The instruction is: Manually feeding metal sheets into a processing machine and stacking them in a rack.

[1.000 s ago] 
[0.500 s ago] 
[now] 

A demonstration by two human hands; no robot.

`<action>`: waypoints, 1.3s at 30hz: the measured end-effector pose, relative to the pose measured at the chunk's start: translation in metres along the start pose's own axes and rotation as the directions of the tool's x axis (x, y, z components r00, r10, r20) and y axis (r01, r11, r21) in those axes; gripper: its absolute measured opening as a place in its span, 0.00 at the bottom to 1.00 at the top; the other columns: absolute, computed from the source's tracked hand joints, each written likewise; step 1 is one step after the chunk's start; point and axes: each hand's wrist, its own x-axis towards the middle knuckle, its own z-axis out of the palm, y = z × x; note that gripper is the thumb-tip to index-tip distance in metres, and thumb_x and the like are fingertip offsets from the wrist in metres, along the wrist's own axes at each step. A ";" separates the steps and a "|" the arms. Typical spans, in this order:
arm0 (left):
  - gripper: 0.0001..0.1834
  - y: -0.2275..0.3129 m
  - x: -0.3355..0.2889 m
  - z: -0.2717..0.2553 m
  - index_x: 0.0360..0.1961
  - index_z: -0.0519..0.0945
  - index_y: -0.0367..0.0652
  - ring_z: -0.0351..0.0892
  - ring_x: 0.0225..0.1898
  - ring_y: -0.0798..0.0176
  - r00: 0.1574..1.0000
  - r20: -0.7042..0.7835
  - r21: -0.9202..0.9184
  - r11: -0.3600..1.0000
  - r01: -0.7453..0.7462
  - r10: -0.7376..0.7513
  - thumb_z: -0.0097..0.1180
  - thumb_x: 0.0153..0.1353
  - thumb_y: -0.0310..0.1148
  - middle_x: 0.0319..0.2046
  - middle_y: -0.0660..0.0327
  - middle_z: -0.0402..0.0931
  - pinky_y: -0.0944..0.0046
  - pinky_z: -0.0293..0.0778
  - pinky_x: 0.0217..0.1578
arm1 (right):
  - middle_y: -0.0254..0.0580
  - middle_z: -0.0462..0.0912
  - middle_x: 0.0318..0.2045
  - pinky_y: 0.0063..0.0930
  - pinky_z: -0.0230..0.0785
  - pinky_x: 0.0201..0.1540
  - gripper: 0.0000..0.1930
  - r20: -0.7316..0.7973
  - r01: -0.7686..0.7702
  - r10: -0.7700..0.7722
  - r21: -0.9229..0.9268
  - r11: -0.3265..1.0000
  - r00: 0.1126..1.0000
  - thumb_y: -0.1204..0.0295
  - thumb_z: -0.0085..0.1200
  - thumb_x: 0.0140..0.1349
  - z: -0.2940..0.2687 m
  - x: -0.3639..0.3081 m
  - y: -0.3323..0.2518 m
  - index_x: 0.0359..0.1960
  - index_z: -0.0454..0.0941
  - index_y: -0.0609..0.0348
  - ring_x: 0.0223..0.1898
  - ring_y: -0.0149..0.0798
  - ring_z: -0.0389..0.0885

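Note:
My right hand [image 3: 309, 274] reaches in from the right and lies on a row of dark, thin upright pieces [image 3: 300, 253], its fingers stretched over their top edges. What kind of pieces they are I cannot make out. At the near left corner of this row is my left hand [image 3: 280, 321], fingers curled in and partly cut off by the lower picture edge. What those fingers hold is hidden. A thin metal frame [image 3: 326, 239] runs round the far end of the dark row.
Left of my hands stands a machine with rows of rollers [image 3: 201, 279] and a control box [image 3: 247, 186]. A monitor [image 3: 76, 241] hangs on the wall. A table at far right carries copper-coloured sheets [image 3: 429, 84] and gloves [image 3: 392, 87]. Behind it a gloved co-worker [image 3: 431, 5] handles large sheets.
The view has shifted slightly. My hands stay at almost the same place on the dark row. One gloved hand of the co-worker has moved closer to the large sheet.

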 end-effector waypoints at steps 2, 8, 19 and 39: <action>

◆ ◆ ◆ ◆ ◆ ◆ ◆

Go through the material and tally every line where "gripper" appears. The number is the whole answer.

• [EXPECTED ANSWER] 3